Looking at the athletic woman who tackles all kinds of obstacles on American Ninja Warrior, it’s hard to imagine that Dr. Desiree Walker was once in so much pain that she almost gave up her hopes of becoming a dentist.

Dr. Walker remembers vividly being in pain, sitting in the middle of an exam during her dental school days. Her shoulders hurt. Her back hurt. She could think of little other than counting the minutes until she could be done and lying flat on her back in her room. She was to the point where she was wearing a back brace, even to sleep.

“I remember I had tears in my eyes and I was just completely fed up,” Dr. Walker recalled. “I was hurting so bad, I wasn’t enjoying anything about my future career. I decided I needed to get enjoyment out of something.”
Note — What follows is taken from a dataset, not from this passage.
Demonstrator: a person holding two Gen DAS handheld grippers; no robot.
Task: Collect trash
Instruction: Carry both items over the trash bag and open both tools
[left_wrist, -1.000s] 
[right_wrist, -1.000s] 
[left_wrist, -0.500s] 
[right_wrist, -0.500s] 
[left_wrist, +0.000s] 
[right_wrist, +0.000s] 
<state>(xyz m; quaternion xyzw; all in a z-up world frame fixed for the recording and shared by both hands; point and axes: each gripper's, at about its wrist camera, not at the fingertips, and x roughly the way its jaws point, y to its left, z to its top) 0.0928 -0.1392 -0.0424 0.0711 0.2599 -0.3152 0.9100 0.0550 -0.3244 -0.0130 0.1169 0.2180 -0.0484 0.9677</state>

That “something” became a return to her roots as a gymnast. After just riding a stationary bike for exercise during those painful dental school years, Dr. Walker began to transform back into an active person, stretching her body and easing her pain.

“I told myself that if I was going to be debilitated, I was going to go out with a bang,” Dr. Walker laughed. “I began swinging on bars like I did when I was doing gymnastics quite often and doing a lot of stretching. The key was to get my back and shoulders moving.”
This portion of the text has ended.